An alternative mechanism is that mutant SOD1 can sequester G3BP1 into inclusions, thus interfering with the G3BP1-mediated stress granule formation and dynamics. It is interesting to note “rimming” of mutant SOD1 inclusions by G3BP1 in cultured cells (Supplemental Fig. 5). Rimming of pathological aggregate structures was reported in other neurodegenerative diseases, e.g., the rimming of huntingtin aggregates by p62 [6] or HDAC6 [28]. This observation suggests that G3BP1 could be secondarily sequestered to mutant SOD1 inclusions, thus contributing to impaired stress granule dynamics (a “sequestration” model). Future studies are needed to distinguish these two potential mechanisms. It is also noted that G3BP1-positive granules were relatively small in cells under hyperosmolar stress (Fig. 6b) and large in cells treated with arsenite (Fig. 6c). In addition to the number of granules in this study, future studies using live cell imaging techniques will examine sizes of individual granules and determine whether multiple smaller granules merge into large granules under different stress conditions.

A delayed formation of stress granules in the presence of mutant SOD1 (Fig. 6) are reminiscent of the reports that the expression of ALS mutants of TDP-43 and FUS also resulted in altered stress granules [4, 15, 38]. These findings suggest that the misregulation of stress granule dynamics represents a common pathophysiological feature shared by ALS cases mediated by mutant SOD1 and those caused by mutations in proteins involved in RNA metabolism. Perturbation of the physiological function of G3BP1 is especially harmful to neurons since G3BP1 is a neuronal survival factor [43, 73]. The full complement of RNAs regulated by G3BP1 and in general by stress granules in the central nervous system is unknown. In addition, it remains unclear whether RNA molecules reside in the mutant SOD1 and G3BP1 positive co-inclusions or what functional role RNAs play in the inclusions. Future studies will determine the range of RNAs whose stability and function is affected by altered stress granule dynamics in ALS.

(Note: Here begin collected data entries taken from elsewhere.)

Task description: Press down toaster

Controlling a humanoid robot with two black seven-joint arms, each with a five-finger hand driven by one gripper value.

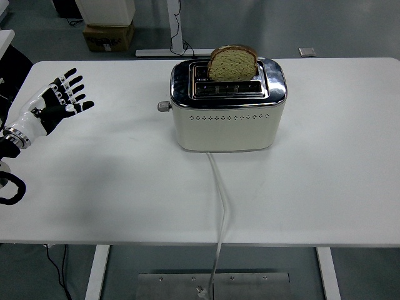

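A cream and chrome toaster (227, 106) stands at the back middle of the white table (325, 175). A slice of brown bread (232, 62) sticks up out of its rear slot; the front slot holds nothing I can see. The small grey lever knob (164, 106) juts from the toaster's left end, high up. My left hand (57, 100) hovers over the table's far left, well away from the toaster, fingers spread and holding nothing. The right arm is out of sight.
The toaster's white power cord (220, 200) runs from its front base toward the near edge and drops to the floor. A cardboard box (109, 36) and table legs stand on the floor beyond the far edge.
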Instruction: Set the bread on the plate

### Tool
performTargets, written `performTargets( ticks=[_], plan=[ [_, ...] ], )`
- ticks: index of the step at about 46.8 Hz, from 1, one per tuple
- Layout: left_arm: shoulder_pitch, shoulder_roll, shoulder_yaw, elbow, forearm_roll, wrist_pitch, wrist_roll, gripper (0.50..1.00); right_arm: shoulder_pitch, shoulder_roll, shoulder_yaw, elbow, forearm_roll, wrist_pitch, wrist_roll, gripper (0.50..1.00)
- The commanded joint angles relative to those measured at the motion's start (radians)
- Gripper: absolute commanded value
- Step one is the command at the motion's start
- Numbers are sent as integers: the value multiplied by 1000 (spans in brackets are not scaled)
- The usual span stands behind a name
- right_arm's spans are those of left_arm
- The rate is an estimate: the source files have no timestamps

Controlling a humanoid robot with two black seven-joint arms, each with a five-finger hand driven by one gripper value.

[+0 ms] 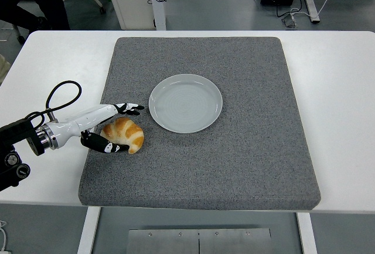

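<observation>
Nearest the table edge, left hand (108, 129) sits w/ fingers spread round the golden crescent-shaped bread roll (123, 135) on the grey felt mat (246, 148), not yet gripping. Close evenly, lift straight, then carry to the round pale-grey plate (186, 102) just beyond.

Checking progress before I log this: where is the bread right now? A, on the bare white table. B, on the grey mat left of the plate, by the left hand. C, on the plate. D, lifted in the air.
B: the bread lies on the mat, left of the empty plate, between the left hand's fingers.
</observation>
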Motion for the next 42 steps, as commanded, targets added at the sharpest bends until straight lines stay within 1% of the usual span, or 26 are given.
performTargets(
  ticks=[1,3,4,8,9,14,20,26,35,42],
  plan=[
    [0,0,0,1,0,0,-2,722,0,0,0,0,0,0,1,1000],
    [0,0,0,1,0,0,-2,695,0,0,0,0,0,0,0,1000],
    [0,0,0,1,0,0,-2,674,0,0,0,0,0,0,0,1000],
    [0,0,0,1,0,0,-2,545,0,0,0,0,0,0,0,1000],
    [0,0,0,1,0,0,-3,500,0,0,0,0,0,0,0,1000],
    [-5,0,0,1,-3,-2,-6,500,0,0,0,0,0,0,1,1000],
    [-14,3,0,-1,-9,-3,-54,500,0,0,0,0,0,0,1,1000],
    [-23,17,-6,-2,-11,-3,-63,500,0,0,0,0,0,0,0,1000],
    [-84,55,-6,-4,-17,-9,-63,500,0,0,0,0,0,0,0,1000],
    [-165,72,-3,-4,-32,-26,-63,500,0,0,0,0,0,0,0,1000]
  ],
)
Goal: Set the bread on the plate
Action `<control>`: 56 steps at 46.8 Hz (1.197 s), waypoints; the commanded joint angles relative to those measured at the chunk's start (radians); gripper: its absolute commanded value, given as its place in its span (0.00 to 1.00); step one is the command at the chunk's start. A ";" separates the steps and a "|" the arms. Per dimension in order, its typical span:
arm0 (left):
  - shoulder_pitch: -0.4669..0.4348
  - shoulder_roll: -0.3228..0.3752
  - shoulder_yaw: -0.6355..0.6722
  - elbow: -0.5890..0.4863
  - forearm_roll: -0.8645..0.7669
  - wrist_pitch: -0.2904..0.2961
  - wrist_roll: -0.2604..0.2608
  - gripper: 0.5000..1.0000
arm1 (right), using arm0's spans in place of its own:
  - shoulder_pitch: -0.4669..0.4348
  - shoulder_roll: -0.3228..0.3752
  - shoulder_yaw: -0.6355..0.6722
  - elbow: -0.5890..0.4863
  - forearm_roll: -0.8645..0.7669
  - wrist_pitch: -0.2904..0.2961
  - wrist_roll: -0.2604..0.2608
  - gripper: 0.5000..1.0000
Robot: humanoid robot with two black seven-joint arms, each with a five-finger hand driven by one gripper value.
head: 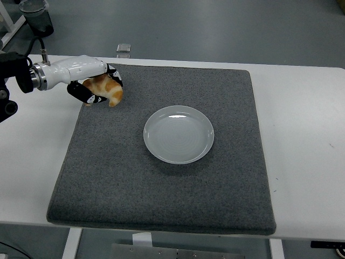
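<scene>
My left hand [96,86], white-backed with black fingers, is shut on the bread [106,89], a golden-brown croissant-like piece. It holds the bread in the air above the far left corner of the grey mat [161,183]. The white round plate [178,134] lies empty on the middle of the mat, to the right of and nearer than the hand. The right arm does not show.
The mat covers most of the white table [302,118]. A small silver object [124,48] lies on the floor past the table's far edge. A dark bin [36,16] stands on the floor at the top left.
</scene>
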 commanded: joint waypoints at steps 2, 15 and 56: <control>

Taken together, our results suggest that the aberrant interaction of ALS-related SOD1 mutants with G3BP1 and the resulting perturbation of stress granule dynamics are likely important components of the toxicity of SOD1 mutations. In addition, a number of stress conditions are known to induce G3BP1-positive stress granules that might in turn seed mutant SOD1 inclusions. This two-hit scenario might enhance the pathological aggregation of mutant SOD1. Our findings reconcile the seemingly disparate disease mechanisms caused by mutations in SOD1 and several other genes involved in RNA metabolism.